Task goal
Lines in the listing below that include the word "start" need to be copied.

==== Data extract ====

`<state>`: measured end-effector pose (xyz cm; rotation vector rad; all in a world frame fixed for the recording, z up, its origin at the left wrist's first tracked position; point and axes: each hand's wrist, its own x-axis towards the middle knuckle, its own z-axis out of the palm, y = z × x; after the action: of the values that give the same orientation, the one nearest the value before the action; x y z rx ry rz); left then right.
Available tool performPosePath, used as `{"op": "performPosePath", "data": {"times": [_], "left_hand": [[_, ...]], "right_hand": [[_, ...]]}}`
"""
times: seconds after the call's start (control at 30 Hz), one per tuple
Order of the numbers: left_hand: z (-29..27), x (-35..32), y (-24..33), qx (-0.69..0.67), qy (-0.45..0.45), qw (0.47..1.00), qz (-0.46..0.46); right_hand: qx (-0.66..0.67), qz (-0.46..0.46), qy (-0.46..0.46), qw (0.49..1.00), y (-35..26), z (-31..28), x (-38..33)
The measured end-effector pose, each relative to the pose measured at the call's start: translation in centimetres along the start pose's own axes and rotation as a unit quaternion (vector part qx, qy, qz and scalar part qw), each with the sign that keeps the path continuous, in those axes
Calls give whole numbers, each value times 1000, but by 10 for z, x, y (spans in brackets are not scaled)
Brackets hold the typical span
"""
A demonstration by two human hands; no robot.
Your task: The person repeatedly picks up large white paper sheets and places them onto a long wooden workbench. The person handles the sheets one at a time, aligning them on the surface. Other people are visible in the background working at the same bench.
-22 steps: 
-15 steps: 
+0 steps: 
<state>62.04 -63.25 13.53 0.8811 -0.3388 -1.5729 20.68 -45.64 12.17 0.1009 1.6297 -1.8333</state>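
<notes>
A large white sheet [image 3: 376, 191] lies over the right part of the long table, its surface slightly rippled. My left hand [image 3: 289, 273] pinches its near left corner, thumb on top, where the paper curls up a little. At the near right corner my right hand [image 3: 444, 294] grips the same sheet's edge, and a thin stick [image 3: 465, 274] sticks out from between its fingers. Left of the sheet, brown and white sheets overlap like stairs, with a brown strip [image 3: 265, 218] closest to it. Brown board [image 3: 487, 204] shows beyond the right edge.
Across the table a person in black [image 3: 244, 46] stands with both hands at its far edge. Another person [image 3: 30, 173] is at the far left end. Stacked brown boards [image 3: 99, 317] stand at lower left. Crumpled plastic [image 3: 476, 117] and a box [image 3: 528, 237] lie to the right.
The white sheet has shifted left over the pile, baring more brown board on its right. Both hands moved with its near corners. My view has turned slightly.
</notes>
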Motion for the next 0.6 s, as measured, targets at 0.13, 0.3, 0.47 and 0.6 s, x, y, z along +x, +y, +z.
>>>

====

The answer
times: seconds after the call's start (control at 30 Hz), one per tuple
The measured end-effector pose, each relative to the pose measured at the call's start: translation in centimetres along the start pose's own axes and rotation as a unit quaternion (vector part qx, qy, qz and scalar part qw), each with the sign that keeps the path continuous, in those axes

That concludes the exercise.